- EXERCISE AIM
Only the lines below starting at the one containing "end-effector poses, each" and ending at the one containing "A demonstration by" belong in the answer, each copied exactly.

### DATA

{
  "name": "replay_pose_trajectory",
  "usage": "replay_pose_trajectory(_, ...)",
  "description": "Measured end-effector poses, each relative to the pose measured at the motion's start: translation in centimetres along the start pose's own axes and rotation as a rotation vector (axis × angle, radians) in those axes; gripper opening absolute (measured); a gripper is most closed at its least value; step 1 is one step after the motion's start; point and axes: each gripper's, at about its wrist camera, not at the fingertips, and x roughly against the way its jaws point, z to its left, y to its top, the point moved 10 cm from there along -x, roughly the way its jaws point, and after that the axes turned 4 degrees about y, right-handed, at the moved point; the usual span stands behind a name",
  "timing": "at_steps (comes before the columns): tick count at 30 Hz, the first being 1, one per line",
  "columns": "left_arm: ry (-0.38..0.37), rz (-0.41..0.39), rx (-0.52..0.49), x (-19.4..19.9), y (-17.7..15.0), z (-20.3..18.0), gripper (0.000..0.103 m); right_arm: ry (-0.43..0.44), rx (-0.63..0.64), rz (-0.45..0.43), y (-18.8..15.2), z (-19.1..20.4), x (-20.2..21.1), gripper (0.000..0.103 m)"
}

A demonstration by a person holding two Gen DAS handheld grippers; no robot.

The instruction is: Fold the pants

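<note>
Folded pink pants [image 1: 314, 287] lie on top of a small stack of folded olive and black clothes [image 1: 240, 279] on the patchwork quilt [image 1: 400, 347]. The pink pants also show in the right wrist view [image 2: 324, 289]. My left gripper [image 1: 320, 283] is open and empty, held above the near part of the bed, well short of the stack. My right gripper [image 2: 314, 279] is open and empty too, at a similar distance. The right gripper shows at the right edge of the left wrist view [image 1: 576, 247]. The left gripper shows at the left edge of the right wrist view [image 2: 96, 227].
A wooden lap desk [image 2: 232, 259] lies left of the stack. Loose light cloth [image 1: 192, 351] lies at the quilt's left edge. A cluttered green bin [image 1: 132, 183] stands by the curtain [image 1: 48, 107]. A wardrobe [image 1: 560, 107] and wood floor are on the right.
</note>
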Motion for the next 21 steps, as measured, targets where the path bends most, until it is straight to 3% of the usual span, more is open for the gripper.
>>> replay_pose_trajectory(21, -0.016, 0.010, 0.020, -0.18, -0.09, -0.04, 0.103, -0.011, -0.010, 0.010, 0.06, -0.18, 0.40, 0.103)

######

- WRITTEN ANSWER
  "description": "Measured end-effector poses, each relative to the pose measured at the motion's start: translation in centimetres along the start pose's own axes and rotation as a rotation vector (axis × angle, radians) in those axes; gripper opening absolute (measured); a gripper is most closed at its least value; step 1 is one step after the motion's start; point and axes: each gripper's, at about its wrist camera, not at the fingertips, and x roughly against the way its jaws point, z to its left, y to its top, the point moved 10 cm from there along -x, roughly the way its jaws point, and after that the axes turned 4 degrees about y, right-handed, at the moved point; the usual span stands behind a name",
  "timing": "at_steps (comes before the columns): tick count at 30 Hz, the first being 1, one per line",
  "columns": "left_arm: ry (-0.38..0.37), rz (-0.41..0.39), rx (-0.52..0.49), x (-19.4..19.9), y (-17.7..15.0), z (-20.3..18.0), gripper (0.000..0.103 m); right_arm: ry (-0.43..0.44), rx (-0.63..0.64), rz (-0.45..0.43), y (-18.8..15.2), z (-19.1..20.4), x (-20.2..21.1), gripper (0.000..0.103 m)"
}

A demonstration by a person holding two Gen DAS handheld grippers; no robot.

This output contains the complete answer.